People of Our City

When you’re a real artist, you make art with whatever comes to hand. Legendary Petersburg artist Oleg Kotelnikov (a driving force behind the New Artists of Leningrad) is definitely the real thing. Here, the late Yuri “Compass” Krasev (of the necrorealists and Pop Mechanics) displays a shower curtain that Mr. Kotelnikov repurposed back in the good bad old days. Photo by the late Oleg Kuptsov, as posted on his Facebook page on 2 June 2015.


The equally legendary Petersburg rock music and grassroots politics journalist Sergey Chernov snapped these latter-day post-Soviet “socialist” icons and posted them on his Facebook page on 3 June 2013.


Sometimes a picture is worth more than a thousand words, as when a whole time and a place is captured in a single snapshot, as in this one taken in Petersburg by the fantastic photographer, anthropologist, photo archivist, and frequent TRR contributor Vadim F. Lurie, who posted it on his Facebook page on 3 June 2015.


On 3 June 2019, I posted this announcement from Last Address in Petersburg: “Next Thursday, June 6, at 12 p.m., a Last Address plaque will be installed at 12th Line, No. 9, on Vasilievsky Island in Petersburg, in memory of Konstantin Andreyevich Poplavsky, who served as a seaman on the battleship Marat and worked at the Bolshevik Factory. A father of two children, he was shot by order of an NKVD troika on 28 October 1938, a few days after his 28th birthday. His great-granddaughter will install the plaque for him.”

But by way of illustrating this announcement I used a snapshot I had taken in 2018 during an inventory of Last Address plaques in my neighborhood to check on their condition. (The inventory was a citywide affair performed by numerous volunteers.) The plaque pictured above memorializes Andrian Nikolayevich Paparigopulo, whose story is told on the Last Address Foundation’s website (and duplicated on the Open List project’s website):

Andrian Nikolayevich Paparigopulo was born in Narva in 1903 to a family of hereditary nobles. His father was a retired major general who died in 1915. Andrian Nikolayevich and his mother presumably moved to Petrograd in the early 1920s. His investigative file in the archives records that in 1922 they traveled to Estonia to sell a dacha located near Narva that belonged to his mother. After the sale, they went back to Petrograd without having their passports checked at the Soviet Consulate in Reval. This was regarded as an illegal border crossing, for which Andrian Nikolayevich was consequently sentenced to three months of forced labor.

After moving to the city on the Neva, Andrian enrolled at the Institute of Technology, but failed to finish his studies. On 23 March 1935, he was arrested, and later, along with his mother Vera Nikolayevna, he was exiled to Kuibyshev for five years as a “family member of a socially dangerous element.” However, a year later, the Special Council of the NKVD canceled the expulsion order, and the family returned to Leningrad.

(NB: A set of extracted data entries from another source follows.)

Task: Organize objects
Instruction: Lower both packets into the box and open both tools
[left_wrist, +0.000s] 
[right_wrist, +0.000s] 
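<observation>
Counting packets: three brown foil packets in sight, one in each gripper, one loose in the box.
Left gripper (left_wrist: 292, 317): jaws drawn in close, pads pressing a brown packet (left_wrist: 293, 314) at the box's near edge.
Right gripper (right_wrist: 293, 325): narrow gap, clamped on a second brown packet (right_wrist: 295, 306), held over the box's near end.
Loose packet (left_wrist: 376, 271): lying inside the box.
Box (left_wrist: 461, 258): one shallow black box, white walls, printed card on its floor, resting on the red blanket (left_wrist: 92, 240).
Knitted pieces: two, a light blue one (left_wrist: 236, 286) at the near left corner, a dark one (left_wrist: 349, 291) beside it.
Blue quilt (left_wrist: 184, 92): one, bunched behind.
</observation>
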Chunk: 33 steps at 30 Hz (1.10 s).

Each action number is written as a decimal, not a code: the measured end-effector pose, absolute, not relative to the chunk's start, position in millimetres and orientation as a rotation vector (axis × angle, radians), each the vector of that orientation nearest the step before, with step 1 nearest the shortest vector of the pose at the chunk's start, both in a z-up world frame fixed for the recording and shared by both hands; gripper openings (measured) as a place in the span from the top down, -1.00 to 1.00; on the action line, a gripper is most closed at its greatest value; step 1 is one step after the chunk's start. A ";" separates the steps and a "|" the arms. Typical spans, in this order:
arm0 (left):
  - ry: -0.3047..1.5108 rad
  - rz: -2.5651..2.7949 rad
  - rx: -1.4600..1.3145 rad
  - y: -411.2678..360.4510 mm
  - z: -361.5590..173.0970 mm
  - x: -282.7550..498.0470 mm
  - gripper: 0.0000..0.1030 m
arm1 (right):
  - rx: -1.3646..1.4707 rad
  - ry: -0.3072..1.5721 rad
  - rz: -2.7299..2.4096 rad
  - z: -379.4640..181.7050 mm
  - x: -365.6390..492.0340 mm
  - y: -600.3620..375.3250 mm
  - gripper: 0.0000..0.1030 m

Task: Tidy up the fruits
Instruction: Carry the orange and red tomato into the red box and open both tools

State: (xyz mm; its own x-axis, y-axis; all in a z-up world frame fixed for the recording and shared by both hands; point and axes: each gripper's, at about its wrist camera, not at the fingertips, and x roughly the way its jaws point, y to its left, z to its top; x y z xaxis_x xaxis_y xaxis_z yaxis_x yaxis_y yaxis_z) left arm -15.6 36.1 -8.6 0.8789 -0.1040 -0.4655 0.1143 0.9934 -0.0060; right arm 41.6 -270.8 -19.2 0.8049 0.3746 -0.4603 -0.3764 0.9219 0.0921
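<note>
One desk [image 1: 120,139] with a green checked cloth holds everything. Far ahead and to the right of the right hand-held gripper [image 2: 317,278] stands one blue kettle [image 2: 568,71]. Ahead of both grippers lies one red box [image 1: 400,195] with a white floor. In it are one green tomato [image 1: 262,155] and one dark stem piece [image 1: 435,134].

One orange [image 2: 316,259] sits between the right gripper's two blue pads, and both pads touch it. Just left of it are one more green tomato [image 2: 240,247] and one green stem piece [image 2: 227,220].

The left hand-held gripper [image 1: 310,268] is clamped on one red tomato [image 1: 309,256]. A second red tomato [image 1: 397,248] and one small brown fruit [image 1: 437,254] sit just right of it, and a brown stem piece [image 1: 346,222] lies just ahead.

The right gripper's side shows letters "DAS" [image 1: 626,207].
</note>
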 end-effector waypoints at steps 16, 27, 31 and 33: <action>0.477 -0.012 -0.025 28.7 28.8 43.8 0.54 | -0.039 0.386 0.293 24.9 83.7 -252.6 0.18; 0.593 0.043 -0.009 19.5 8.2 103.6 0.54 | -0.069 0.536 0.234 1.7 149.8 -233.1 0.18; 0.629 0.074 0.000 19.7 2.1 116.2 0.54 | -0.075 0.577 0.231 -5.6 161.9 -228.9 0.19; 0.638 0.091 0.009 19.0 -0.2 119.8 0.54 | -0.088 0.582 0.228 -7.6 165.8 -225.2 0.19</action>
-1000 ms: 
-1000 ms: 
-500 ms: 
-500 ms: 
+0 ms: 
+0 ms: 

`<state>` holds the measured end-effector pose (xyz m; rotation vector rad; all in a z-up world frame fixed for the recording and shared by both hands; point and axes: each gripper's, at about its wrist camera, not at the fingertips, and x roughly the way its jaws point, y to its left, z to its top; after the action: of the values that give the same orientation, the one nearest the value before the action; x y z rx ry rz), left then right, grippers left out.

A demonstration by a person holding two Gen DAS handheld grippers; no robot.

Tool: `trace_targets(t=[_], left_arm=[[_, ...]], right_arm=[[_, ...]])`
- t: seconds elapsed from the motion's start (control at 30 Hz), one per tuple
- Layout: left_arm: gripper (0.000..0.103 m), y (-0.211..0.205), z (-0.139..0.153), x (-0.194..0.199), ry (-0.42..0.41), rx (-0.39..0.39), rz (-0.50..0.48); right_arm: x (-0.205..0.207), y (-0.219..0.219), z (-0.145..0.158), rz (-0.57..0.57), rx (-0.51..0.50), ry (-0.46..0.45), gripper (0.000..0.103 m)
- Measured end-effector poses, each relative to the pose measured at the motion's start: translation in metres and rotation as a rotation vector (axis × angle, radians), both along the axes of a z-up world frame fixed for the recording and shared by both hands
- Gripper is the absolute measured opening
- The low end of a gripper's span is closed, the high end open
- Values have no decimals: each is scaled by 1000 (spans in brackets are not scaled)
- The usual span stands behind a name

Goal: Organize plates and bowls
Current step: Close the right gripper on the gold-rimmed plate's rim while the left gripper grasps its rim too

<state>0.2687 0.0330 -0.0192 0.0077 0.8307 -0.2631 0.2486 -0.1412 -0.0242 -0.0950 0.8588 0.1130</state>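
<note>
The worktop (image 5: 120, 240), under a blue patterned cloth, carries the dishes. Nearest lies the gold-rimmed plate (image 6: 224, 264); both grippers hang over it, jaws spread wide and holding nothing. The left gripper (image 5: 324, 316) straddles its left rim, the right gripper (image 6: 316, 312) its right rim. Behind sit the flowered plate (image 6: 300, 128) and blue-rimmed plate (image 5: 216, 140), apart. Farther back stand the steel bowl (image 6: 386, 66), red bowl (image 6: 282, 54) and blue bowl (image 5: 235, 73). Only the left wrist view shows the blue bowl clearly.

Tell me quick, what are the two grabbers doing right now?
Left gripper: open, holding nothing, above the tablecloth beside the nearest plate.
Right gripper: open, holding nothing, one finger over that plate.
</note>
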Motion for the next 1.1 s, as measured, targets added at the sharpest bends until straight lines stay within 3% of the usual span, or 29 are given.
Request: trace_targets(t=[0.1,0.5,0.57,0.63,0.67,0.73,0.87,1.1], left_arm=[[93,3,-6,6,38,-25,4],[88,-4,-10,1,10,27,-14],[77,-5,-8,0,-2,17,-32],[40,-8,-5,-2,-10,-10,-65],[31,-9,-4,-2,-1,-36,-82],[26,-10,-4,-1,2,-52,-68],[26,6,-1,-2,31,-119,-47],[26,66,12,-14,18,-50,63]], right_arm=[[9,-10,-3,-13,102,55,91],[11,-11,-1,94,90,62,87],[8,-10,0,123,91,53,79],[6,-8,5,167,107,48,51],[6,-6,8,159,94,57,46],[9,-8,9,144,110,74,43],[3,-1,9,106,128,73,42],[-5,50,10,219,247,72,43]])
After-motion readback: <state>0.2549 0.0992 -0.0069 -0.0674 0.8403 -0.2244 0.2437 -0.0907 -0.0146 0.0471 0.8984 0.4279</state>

Andrian got a job at the Krasnyi Rabochii [Red Worker] plant as a planning technician. The Great Terror did not spare him: on 23 May 1937, he was arrested for the third time. For nine months, NKVD officers cooked up a case against him that was based on two interrogations that took place in May and September 1937. During the May interrogation, Paparigopulo denies his involvement in counter-revolutionary and espionage work. The September 28th interrogation begins on the same note. But there soon appears in the interrogation record a reference to the testimony of Georgy Kirillovich Kolychev (whom Andrian Nikolayevich mentions as an artist friend in the 1935 case file): “There is a group of artists bonded by their common counter-revolutionary beliefs who organized their c-r gatherings at Paparigopulo’s apartment.” Later in the record, Andrian Nikolayevich admits his guilt: “I have to admit that Kolychev is telling the truth… Indeed, I have been an active member of the c-r fascist group and its leader since 1933.

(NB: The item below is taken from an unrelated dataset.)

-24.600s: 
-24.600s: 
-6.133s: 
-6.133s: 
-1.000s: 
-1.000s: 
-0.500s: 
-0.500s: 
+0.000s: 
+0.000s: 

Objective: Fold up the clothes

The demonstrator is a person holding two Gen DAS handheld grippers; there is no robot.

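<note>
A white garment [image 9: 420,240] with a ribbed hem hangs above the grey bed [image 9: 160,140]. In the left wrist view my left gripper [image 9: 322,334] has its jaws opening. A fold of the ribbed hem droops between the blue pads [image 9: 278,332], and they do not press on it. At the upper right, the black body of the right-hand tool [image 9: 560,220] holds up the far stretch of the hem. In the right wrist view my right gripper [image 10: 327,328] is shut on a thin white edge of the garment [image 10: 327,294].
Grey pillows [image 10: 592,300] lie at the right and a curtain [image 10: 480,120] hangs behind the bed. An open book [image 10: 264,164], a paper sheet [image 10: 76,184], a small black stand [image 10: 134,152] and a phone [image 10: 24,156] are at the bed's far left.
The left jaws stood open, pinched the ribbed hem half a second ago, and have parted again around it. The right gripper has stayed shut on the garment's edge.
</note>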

According to the fabricated evidence, the group’s members included Viktor Konstantinovich Lavrovsky, Georgy Kirillovich Kolychev, Ivan Ivanovich Bogdanov, Mikhail Vasilyevich Ivanov, and Terenty Romanovich Romanov.

On 20 February 1938, a military collegium sentenced Paparigopulo to death in a closed court hearing for involvement in a “terrorist organization.” Andrian Nikolayevich did not admit his guilt at the trial, nor did he corroborate the testimony he had given, allegedly, during the preliminary investigation, calling it phony. He was shot on the day of his sentencing. He was thirty-four years old.

The list of items seized from Paparigopulo during the search of his home includes letters and photographs, as well as four tickets to the Hermitage. The confiscated correspondence was destroyed in its entirety on 13 March 1938, after Andrian Nikolayevich’s execution. His wife (whose name, like his mother’s, was Vera Nikolayevna) was sentenced to eight years in correctional labor camps as a “family member of a traitor to the Motherland.” She served her sentence in Karlag.

Andrian Paparigopulo was fully exonerated only twenty years later, in 1958.

Source: Last Address Foundation, “Malaya Moskovskaya Street, 4, St. Petersburg.” Translated by the Russian Reader. The pictures below were taken by Jenya Kulakova at the ceremony to install Andrian Paparigopulo’s Last Address plaque.

A Spring Rain in Mykolaiv

Vadim F. Lurie, A Spring Rain. Mykolaiv, Ukraine, May 2014
Reprinted with the photographer’s kind permission

She suffers constant nightmares that Russian troops are seizing her home city – but Katrin Kravtsov previously never thought she would see the day when she would leave her beloved Mykolaiv.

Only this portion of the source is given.